Nevertheless, because of the physical state and properties of the substance inhalation is not an appropriate route of exposure. Particle size distribution showed that the median mass distribution diameter of Direct Black 168 resulted to be 13.8 µm; particles having a diameter lower than 4 µm are ca 2 %. Thus, most of the Direct Black 168 particles are expected to remain in the upper respiratory tract, which is characterized by efficacious defence mechanisms able to remove them; therefore, respirable particles, able to enter the deepest part of the lung, the non-ciliated alveoli, can be considered a minimal portion. This consideration, together with the consideration that the substance is manufactured and handled with suitable risk management measures and with the suitable personal protective equipments, lets to consider the possible absorption of the substance by inhalation route as negligible.

 

ACUTE TOXICITY - DERMAL ROUTE

Direct Black 168 was assayed for acute dermal potential toxicity; the experiment was conducted according to the OECD guideline 402. Test item was administered to rats by a single semi-occlusive dermal application at the concentration of 2000 mg/kg bw, with an observation period of 15 days; all the animals were subjected to necropsy at the end of the observation period.

No dead occurred during the experiment and no macroscopic findings were noted. All animals, showed a black-coloured back, from the 2nd day until the end of the observation period, but no mortality occurred.

Justification for classification or non-classification

According to the CLP Regulation (EC) No 1272/2008, 3.1 acute toxicity section, acute toxicity means those adverse effects occurring following oral or dermal administration of a single dose of a substance or a mixture, or multiple doses given within 24 hours, or an inhalation exposure of 4 hours. Substances can be allocated to one of four toxicity categories based on acute toxicity by the oral, dermal or inhalation route according to the numeric criteria. Acute toxicity values are expressed as (approximate) LD50 (oral, dermal) or LC50 (inhalation) values or as acute toxicity estimates (ATE).

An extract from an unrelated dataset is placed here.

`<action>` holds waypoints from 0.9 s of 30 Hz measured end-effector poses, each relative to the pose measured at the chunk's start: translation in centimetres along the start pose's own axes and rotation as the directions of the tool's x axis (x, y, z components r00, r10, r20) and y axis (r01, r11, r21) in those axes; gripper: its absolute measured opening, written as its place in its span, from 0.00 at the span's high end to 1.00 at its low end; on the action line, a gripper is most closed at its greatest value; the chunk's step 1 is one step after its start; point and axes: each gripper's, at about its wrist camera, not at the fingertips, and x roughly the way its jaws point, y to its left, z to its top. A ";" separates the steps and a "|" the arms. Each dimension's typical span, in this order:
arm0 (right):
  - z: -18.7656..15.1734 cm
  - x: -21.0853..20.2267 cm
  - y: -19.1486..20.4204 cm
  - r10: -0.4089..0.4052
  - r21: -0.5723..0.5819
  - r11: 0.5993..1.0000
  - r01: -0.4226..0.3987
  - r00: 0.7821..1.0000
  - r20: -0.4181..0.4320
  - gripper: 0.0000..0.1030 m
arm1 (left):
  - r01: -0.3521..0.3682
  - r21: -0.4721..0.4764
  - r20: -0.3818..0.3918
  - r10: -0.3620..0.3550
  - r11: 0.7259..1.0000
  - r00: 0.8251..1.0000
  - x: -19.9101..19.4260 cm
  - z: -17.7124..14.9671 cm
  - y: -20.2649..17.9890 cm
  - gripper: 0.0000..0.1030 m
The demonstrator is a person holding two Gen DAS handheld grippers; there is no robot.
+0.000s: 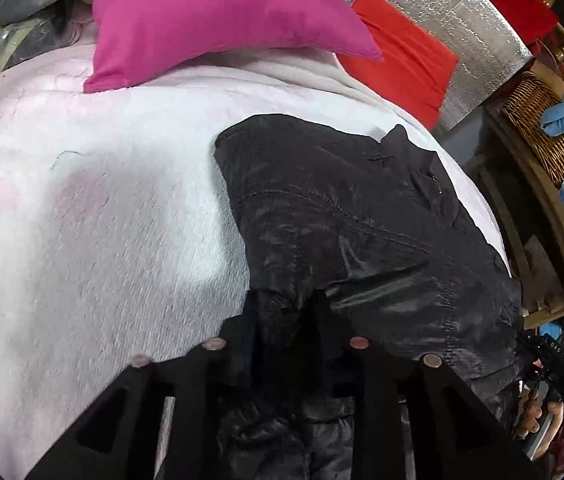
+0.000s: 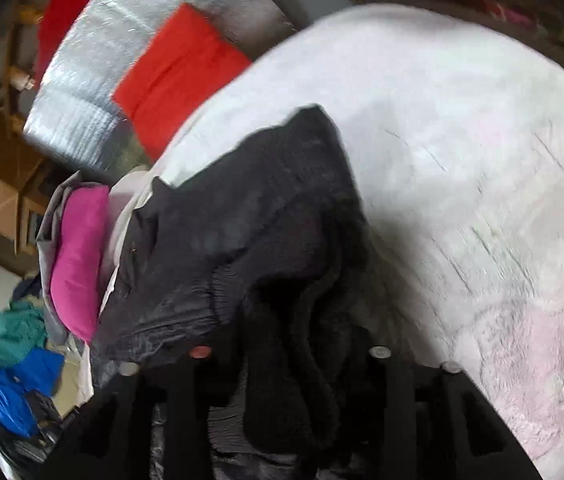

The oral LD50 value was established to be greater than 2000 mg/kg body weight, therefore the test substance is out of any classification limit for acute oral toxicity (oral acute toxicity category 4: 300 < ATE ≤ 2000 mg/kg bw).

Dermal LD50 value was established to be greater than 2000 mg/kg body weight, therefore the test substance is out of any classification limit for acute dermal toxicity (dermal acute toxicity category 4: 1000 < ATE ≤ 2000 mg/kg bw).

Inhalation exposure is unlikely; no acute toxicity value is available and no further investigation is required.

In conclusion, the substance is not classified for oral, nor dermal acute toxicity, according to the CLP Regulation (EC) No 1272/2008.